[REQUIRED WORK]: Reproduce the data in full, exactly as given, leaving images out.

·····

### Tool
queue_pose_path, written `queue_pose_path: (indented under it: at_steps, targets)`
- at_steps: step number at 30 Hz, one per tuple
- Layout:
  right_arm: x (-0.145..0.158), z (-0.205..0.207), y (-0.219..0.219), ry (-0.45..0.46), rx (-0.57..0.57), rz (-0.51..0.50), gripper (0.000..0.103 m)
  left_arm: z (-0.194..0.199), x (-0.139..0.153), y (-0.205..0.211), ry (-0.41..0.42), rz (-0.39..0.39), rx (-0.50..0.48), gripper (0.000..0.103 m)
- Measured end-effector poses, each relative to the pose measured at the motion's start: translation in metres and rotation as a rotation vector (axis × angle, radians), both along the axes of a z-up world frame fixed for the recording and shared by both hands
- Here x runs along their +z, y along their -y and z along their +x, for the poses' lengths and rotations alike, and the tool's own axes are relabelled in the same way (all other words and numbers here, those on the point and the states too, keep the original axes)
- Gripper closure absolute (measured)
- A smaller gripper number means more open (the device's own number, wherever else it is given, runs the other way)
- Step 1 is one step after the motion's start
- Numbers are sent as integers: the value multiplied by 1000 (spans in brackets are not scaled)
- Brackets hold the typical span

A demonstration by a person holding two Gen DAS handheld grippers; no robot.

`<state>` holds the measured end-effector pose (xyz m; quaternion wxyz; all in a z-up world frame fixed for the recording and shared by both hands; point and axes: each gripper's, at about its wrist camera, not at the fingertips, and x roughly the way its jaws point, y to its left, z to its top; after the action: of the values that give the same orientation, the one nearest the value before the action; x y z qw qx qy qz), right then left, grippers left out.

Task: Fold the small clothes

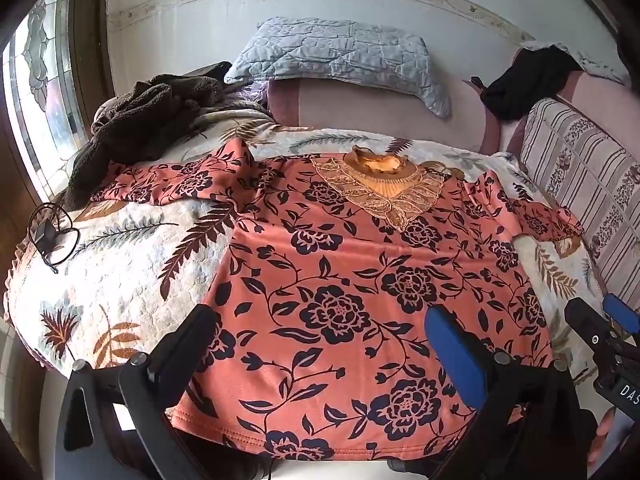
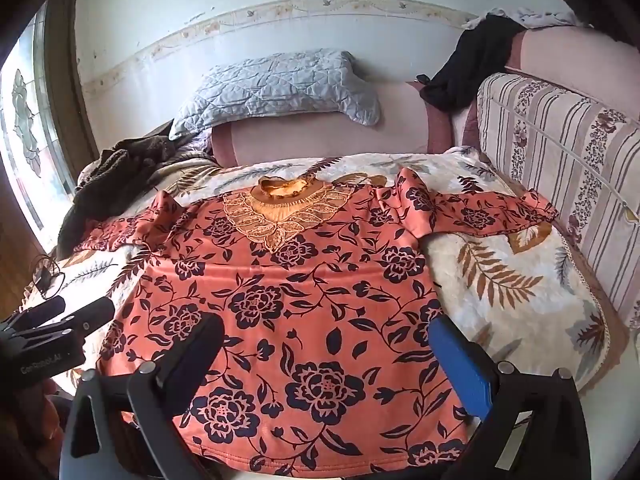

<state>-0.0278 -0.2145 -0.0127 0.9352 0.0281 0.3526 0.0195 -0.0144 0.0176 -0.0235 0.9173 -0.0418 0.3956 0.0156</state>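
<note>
A salmon-pink top (image 1: 340, 264) with dark flower print and a lace collar (image 1: 380, 176) lies flat on the bed, face up, hem toward me. Its sleeves spread out to both sides; the right sleeve (image 2: 472, 210) is creased. My left gripper (image 1: 322, 332) hovers open above the hem's left part, nothing between its black and blue fingers. In the right wrist view the top (image 2: 288, 280) fills the middle, and my right gripper (image 2: 328, 340) is open above the hem's right part, holding nothing. Each gripper shows at the edge of the other's view.
The top rests on a cream leaf-print bedspread (image 1: 120, 264). A brown fleece garment (image 1: 136, 120) is heaped at the back left, a grey quilted pillow (image 1: 340, 48) behind, a black cloth (image 2: 468, 68) and a striped cushion (image 2: 560, 152) at the right. A black cable (image 1: 50, 232) lies at the left edge.
</note>
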Motion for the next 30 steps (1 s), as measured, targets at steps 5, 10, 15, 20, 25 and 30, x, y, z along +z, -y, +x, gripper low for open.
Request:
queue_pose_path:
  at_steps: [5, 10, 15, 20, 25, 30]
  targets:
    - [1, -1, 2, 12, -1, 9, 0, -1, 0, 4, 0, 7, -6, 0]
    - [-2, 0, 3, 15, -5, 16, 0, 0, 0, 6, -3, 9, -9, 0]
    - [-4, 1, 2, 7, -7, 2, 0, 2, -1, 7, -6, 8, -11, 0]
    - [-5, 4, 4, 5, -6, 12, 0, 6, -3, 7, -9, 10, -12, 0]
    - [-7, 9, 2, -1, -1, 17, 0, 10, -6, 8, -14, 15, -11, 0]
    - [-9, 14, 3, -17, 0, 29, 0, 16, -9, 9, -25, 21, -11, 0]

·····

[OUTPUT FOR THIS EXERCISE]:
### Tool
queue_pose_path, written `queue_pose_path: (indented under it: at_steps, targets)`
- at_steps: step number at 30 Hz, one per tuple
- Layout:
  right_arm: x (-0.145..0.158), z (-0.205..0.207), y (-0.219..0.219), ry (-0.45..0.46), rx (-0.57..0.57), rz (-0.51..0.50), gripper (0.000..0.103 m)
  left_arm: z (-0.194..0.199), x (-0.139..0.153), y (-0.205..0.211), ry (-0.41..0.42), rz (-0.39..0.39), rx (-0.50..0.48), gripper (0.000..0.103 m)
- Measured end-effector poses, each relative to the pose measured at the motion's start: translation in metres and rotation as a rotation vector (axis × angle, radians), both along the axes of a z-up world frame fixed for the recording and shared by both hands
- Here x runs along their +z, y along their -y and z along their +x, for the poses' lengths and rotations alike, and the tool's own axes are relabelled in the same way (all other words and numbers here, those on the point and the states too, keep the original axes)
- Gripper closure absolute (measured)
- A smaller gripper number means more open (the device's own number, wherever else it is given, runs the other way)
- Step 1 is one step after the motion's start
- Numbers are sent as integers: the value multiplied by 1000 (spans in brackets are not scaled)
- Brackets hold the typical span

A demonstration by a person holding two Gen DAS handheld grippers; no robot.

`<state>` holds the measured end-effector pose (xyz m; quaternion wxyz; all in a z-up world frame fixed for the recording and shared by both hands; point and axes: each gripper's, at about its wrist camera, not at the fingertips, and x roughly the way its jaws point, y to its left, z to its top; after the action: of the values that give the same orientation, the one nearest the value before the action; x y z qw qx qy qz), right then left, grippers left out.

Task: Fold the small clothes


<state>-0.0278 -0.2145 -0.0127 0.9352 0.0281 0.3526 0.0195 -0.0144 0.0176 -0.0235 0.9173 -0.0418 0.3956 0.0156</state>
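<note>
A salmon-pink top (image 1: 340, 264) with dark flower print and a lace collar (image 1: 380, 176) lies flat on the bed, face up, hem toward me. Its sleeves spread out to both sides; the right sleeve (image 2: 472, 210) is creased. My left gripper (image 1: 322, 332) hovers open above the hem's left part, nothing between its black and blue fingers. In the right wrist view the top (image 2: 288, 280) fills the middle, and my right gripper (image 2: 328, 340) is open above the hem's right part, holding nothing. Each gripper shows at the edge of the other's view.
The top rests on a cream leaf-print bedspread (image 1: 120, 264). A brown fleece garment (image 1: 136, 120) is heaped at the back left, a grey quilted pillow (image 1: 340, 48) behind, a black cloth (image 2: 468, 68) and a striped cushion (image 2: 560, 152) at the right. A black cable (image 1: 50, 232) lies at the left edge.
</note>
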Motion for the next 30 steps (1 s), as measured, targets at steps 5, 10, 15, 20, 25 and 30, x, y, z along +z, -y, +x, gripper low for open.
Request:
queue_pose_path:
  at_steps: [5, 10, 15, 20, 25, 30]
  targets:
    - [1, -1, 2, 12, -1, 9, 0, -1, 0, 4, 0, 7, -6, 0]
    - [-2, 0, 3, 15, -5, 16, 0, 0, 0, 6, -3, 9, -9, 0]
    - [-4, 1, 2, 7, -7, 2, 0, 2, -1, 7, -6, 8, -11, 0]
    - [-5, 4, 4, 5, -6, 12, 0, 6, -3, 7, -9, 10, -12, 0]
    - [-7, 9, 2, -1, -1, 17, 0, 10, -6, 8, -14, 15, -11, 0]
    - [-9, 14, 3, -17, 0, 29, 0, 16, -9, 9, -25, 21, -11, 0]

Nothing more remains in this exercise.